Hell, I thought it mightve been you!


----------



## KozmoKramer (Apr 25, 2004)

justanotherparatrooper said:


> Hell, I thought it mightve been you!


Beat me to it Paratrooper! :mrgreen:

"Ohhhhh babby... oh yeah... the dewey decimal system gets me soooo hot and dewey..."


----------



## Andy0921 (Jan 12, 2006)

It was me...That name is my alias...This is the lady who I was doing it to.


----------



## Officer Dunngeon (Aug 16, 2002)

You know what's sad? I actually witnessed somebody doing this in the Copley Library in Boston when I was 16. My best friend, sister and I were sitting on a bench in the courtyard that connected the old and new buildings. We heard a knock come from the window above us and we all looked up to see a very hairy naked man from the neck down pointing to his junk. He began playing with it when he realized he had our attention and even began dancing a bit when we all started hysterically laughing.

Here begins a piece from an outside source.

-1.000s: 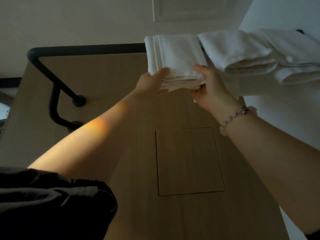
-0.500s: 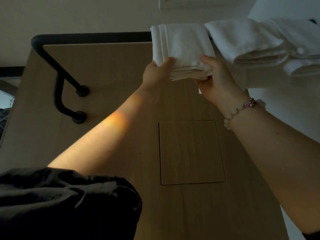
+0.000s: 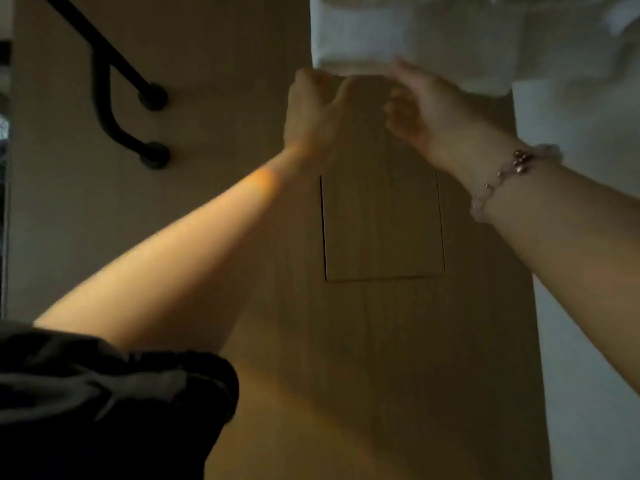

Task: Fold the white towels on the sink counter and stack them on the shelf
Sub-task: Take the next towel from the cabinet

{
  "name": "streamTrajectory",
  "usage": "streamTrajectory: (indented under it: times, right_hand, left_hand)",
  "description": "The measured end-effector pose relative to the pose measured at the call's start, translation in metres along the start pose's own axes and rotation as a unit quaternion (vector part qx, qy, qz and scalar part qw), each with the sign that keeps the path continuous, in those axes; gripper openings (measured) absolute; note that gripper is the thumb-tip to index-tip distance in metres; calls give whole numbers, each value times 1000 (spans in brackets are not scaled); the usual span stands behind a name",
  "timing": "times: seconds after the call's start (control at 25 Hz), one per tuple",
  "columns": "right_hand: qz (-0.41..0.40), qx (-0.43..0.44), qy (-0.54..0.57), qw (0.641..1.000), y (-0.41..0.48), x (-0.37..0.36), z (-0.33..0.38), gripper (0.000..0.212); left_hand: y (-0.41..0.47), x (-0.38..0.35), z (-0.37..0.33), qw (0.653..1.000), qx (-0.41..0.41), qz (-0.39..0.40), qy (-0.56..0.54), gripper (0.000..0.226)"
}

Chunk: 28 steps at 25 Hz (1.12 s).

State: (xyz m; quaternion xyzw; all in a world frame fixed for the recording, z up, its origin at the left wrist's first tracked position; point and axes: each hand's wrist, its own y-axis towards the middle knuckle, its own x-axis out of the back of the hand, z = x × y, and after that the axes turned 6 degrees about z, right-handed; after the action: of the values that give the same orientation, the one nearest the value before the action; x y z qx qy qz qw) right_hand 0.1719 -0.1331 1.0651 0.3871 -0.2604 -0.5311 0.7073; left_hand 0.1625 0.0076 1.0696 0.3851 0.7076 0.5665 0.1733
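Note:
A folded white towel (image 3: 353,32) lies up on the shelf at the top edge of the view, beside more folded white towels (image 3: 502,39) to its right. My left hand (image 3: 311,109) is just below the towel's lower edge, fingers loosely curled, thumb out, holding nothing. My right hand (image 3: 426,102), with a bead bracelet on the wrist, is also under the towel; its raised fingertips brush the lower edge. Both hands are blurred by motion.
A black metal shelf bracket (image 3: 114,74) is fixed to the wooden wall panel (image 3: 242,116) at the upper left. A square hatch (image 3: 381,226) is set in the panel below my hands. A white wall (image 3: 588,254) runs along the right.
Both hands have let go of the folded towel and dropped just below it. The view has moved closer and lower, so the towels now sit at the top edge.

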Motion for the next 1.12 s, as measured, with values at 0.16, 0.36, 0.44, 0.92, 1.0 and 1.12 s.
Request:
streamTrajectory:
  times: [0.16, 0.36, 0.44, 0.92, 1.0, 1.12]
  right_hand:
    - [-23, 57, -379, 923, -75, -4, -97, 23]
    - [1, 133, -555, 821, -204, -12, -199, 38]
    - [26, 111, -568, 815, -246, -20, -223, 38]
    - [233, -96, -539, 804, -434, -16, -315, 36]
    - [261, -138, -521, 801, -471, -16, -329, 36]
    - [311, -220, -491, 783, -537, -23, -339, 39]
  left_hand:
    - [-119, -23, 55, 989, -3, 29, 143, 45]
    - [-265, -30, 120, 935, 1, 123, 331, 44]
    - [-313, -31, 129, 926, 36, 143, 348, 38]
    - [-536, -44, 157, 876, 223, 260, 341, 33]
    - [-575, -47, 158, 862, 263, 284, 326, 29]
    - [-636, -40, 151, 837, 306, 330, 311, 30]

The guy wasn't even wearing socks. How the hell does someone get bare-ass naked, stand in a window inside a public library and not get noticed???

Well, I eventually began to feel sick to my stomach, so we left the show and reported to a security guard what we saw. He said this was something that happened pretty often there but they were never able to catch the guy.


----------